- WORK REQUIRED: Keep the images out while you retype all of the data exactly.

____________

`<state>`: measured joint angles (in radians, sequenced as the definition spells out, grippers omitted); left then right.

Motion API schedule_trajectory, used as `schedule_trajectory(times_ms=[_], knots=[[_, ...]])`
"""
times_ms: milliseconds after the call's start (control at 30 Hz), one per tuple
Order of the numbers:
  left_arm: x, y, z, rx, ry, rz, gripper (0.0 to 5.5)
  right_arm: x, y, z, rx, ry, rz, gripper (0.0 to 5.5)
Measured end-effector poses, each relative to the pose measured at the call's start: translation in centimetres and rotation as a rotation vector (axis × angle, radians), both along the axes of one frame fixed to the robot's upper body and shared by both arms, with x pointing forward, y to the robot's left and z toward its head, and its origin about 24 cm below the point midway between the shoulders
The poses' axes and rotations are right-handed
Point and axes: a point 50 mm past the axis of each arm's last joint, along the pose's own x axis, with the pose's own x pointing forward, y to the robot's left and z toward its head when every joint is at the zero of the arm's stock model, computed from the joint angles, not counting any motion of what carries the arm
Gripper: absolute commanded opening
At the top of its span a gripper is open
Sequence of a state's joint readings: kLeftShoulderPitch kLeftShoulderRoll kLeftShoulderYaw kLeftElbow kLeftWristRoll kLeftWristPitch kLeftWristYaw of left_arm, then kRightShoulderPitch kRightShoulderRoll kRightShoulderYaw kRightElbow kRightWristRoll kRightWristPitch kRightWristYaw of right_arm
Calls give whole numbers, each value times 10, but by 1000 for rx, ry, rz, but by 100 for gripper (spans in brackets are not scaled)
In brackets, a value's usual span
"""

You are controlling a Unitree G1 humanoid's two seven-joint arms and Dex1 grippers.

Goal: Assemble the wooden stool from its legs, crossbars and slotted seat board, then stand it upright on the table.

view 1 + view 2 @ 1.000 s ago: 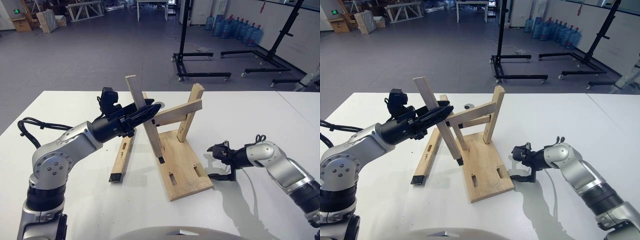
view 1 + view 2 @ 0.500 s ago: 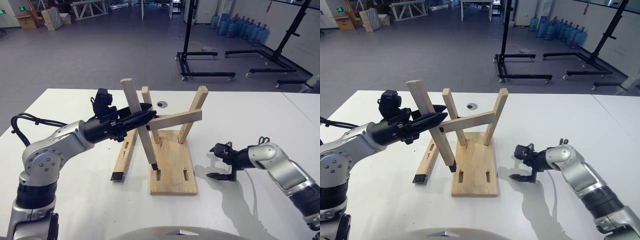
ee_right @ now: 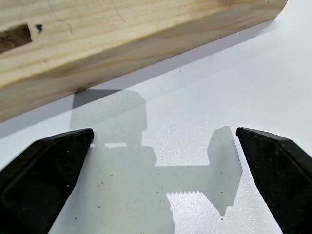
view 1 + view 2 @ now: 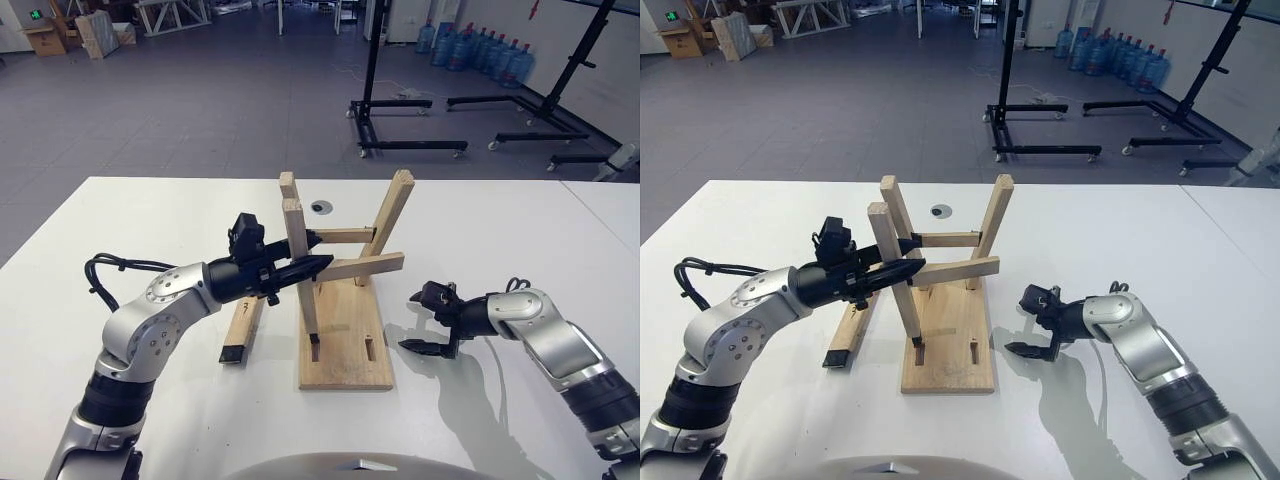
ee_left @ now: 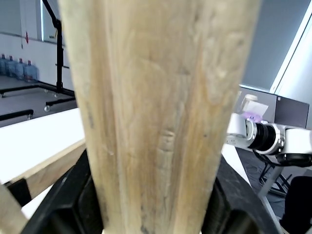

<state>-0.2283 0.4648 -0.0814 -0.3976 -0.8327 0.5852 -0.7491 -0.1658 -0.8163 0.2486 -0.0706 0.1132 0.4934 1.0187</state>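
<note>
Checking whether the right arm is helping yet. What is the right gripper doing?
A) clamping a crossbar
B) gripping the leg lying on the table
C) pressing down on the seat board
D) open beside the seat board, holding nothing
D: the right gripper has its fingers spread apart beside the seat board, with nothing between them.

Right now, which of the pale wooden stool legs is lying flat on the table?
The wooden leg flat on the white table left of the slotted seat board. The others stand tilted over it, one in the left gripper.
</note>
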Motion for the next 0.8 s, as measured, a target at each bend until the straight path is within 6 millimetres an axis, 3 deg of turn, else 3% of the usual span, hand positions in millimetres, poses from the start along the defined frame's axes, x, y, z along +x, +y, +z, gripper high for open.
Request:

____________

- RESPONSE TO THIS EXERCISE:
`<state>`: measured joint angles (in radians, sequenced as the definition spells out, grippers omitted); left then right.

Motion API schedule_trajectory, used as `schedule_trajectory(times_ms=[_], knots=[[_, ...]])`
"""
times_ms: milliseconds after the call's start (control at 30 Hz), one per tuple
Order of the numbers:
  left_arm: x, y, z, rx, ry, rz, gripper (0.0 to 5.5)
  right_arm: x, y, z, rx, ry, rz, gripper (0.0 to 5.5)
Measured end-effector poses, each relative to the pose measured at the call's start: translation in centimetres and rotation as a rotation vector (axis × angle, radians), both along the axes of one frame fixed to the robot's upper body and shared by both arms, with x pointing forward, y to the robot's left and z toward its head, and its origin about 24 cm below the point midway between the shoulders
The poses' axes and rotations are right-handed
Point and axes: a point 50 mm past the axis of each arm's last joint, along the pose's own x axis, with the pose's own x pointing forward, y to the robot's left and z toward its head when every joint is at the zero of the arm's stock model, computed from the joint angles, not counting any motion of what carries the arm
Gripper: absolute commanded opening
At the top of its span a gripper is open
Sequence of a state's joint readings: kLeftShoulderPitch kLeftShoulderRoll kLeftShoulderYaw kLeftElbow kLeftWristRoll kLeftWristPitch kLeftWristYaw of left_arm, then kRightShoulderPitch kRightShoulderRoll kRightShoulderYaw kRightElbow kRightWristRoll kRightWristPitch kRightWristYaw of right_arm
Calls give whole numbers, each value times 10, but by 1000 for rx, ry, rz, but by 100 for gripper (spans in brackets are not scaled)
In brackets, a value's usual span
"""

You are controlling a Unitree G1 humanoid's two seven-joint arms and Dex1 grippers.

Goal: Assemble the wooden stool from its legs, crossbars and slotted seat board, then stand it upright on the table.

view 1 + view 2 @ 1.000 s ago: 
view 1 + view 2 @ 0.500 s ago: 
ee_right @ now: 
view 1 + view 2 @ now: 
ee_left @ now: 

<state>-0.2283 0.4648 -0.0814 -0.3976 -0.8327 0.5852 -0.7491 -0.1658 -0.8163 0.2486 -0.0706 0.1132 0.4934 1.0187</state>
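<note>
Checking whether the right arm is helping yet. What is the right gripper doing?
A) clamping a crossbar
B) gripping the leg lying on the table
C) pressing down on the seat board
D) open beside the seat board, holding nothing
D: the right gripper has its fingers spread apart beside the seat board, with nothing between them.

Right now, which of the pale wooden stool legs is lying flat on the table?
The wooden leg flat on the white table left of the slotted seat board. The others stand tilted over it, one in the left gripper.
</note>
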Motion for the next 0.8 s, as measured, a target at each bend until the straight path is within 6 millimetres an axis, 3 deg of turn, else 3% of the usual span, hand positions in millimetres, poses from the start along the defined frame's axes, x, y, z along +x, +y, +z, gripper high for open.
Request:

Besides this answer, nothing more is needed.